─── Material provided

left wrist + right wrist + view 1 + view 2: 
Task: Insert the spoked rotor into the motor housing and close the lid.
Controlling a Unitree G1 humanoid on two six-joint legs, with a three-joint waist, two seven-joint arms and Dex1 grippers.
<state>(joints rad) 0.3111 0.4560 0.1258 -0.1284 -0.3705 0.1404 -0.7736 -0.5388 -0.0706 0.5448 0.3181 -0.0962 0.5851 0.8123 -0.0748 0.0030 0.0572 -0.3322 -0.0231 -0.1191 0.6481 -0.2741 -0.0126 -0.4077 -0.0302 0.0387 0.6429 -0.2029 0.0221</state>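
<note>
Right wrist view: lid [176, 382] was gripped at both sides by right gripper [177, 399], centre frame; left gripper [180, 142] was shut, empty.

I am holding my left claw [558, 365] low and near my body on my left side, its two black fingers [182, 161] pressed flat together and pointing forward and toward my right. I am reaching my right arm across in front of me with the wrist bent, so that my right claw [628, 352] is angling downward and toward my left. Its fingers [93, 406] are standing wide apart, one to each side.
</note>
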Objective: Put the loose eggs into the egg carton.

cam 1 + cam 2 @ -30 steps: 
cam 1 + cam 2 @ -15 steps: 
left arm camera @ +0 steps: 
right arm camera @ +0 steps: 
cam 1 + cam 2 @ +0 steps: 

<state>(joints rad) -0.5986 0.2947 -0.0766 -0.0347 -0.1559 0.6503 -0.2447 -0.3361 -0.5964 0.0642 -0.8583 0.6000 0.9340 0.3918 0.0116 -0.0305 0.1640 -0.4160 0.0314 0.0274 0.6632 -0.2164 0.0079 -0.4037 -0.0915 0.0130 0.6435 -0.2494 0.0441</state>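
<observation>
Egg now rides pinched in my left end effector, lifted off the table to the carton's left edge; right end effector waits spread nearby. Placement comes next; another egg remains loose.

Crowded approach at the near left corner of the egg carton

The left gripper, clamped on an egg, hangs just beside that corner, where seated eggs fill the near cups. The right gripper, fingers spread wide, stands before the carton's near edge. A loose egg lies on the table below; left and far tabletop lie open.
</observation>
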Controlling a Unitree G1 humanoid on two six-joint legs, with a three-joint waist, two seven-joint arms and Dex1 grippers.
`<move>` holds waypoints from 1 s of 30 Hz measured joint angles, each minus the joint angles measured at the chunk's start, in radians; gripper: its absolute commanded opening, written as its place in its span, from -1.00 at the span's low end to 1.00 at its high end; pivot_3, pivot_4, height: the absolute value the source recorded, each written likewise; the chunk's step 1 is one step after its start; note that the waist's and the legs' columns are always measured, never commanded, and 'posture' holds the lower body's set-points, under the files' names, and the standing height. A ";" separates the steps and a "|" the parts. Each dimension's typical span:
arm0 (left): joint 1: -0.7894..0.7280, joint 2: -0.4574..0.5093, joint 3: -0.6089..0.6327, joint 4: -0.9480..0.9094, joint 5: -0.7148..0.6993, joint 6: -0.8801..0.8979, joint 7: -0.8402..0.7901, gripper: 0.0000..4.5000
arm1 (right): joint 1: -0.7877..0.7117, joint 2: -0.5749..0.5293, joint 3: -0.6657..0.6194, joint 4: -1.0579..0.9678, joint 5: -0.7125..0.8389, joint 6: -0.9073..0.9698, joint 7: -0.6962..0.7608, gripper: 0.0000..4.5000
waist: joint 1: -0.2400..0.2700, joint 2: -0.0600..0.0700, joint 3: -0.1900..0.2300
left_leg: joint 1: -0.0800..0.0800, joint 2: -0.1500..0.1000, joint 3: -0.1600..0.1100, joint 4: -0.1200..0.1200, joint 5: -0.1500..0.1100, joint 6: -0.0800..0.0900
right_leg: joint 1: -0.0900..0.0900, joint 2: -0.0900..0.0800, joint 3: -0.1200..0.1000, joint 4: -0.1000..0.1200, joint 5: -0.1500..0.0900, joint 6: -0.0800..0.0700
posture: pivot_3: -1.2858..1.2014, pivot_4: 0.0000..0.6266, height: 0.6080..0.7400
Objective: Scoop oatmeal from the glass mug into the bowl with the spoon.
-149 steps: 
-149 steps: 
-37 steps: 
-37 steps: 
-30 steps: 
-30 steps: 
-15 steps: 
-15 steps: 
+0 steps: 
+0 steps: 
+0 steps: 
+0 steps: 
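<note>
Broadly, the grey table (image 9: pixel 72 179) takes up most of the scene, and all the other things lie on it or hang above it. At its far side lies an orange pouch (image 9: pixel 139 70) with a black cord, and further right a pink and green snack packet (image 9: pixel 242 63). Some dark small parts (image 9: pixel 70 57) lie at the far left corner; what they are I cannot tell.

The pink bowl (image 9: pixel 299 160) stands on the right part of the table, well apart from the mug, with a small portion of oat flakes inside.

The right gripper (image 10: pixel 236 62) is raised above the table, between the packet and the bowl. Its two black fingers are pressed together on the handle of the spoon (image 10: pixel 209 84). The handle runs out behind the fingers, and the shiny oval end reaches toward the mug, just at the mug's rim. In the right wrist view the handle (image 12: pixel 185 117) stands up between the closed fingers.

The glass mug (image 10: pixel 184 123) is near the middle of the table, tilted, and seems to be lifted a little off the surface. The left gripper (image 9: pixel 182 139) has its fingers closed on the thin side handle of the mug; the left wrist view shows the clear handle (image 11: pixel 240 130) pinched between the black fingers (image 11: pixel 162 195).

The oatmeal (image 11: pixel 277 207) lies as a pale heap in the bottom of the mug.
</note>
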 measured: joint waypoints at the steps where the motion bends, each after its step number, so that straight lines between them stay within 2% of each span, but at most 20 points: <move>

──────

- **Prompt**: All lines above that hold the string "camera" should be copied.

- **Response to the exercise**:
left arm camera @ +0 steps: 
right arm camera @ +0 steps: 

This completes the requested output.